Your instructions:
Please give back each line of the listing, unchanged in every word.

[Dataset section — start]

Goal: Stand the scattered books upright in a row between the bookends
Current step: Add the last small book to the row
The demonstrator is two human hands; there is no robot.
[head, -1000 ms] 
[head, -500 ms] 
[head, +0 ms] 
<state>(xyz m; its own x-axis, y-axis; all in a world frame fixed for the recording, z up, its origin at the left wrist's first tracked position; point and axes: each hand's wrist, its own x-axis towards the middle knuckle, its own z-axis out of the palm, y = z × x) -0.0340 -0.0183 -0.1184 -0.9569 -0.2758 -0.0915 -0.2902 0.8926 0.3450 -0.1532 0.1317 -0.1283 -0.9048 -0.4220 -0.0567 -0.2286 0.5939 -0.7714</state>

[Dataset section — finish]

Response area:
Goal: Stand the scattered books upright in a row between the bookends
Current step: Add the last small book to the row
The demonstrator is two human hands; there is no robot.
[head, -1000 ms] 
[head, -500 ms] 
[head, +0 ms] 
<state>(xyz m; its own x-axis, y-axis; all in a world frame fixed for the recording, z up, its origin at the left wrist's first tracked position; point and axes: each hand's wrist, its own x-axis towards the middle knuckle, its own z-axis out of the palm, y = z × x) -0.0340 -0.0183 -0.1184 -0.9569 -0.2758 -0.0915 -0.2902 0.8926 0.3450 -0.1532 0.1317 -0.1283 -0.9048 -0.4220 -0.0567 -0.2286 0.5939 -0.7714</state>

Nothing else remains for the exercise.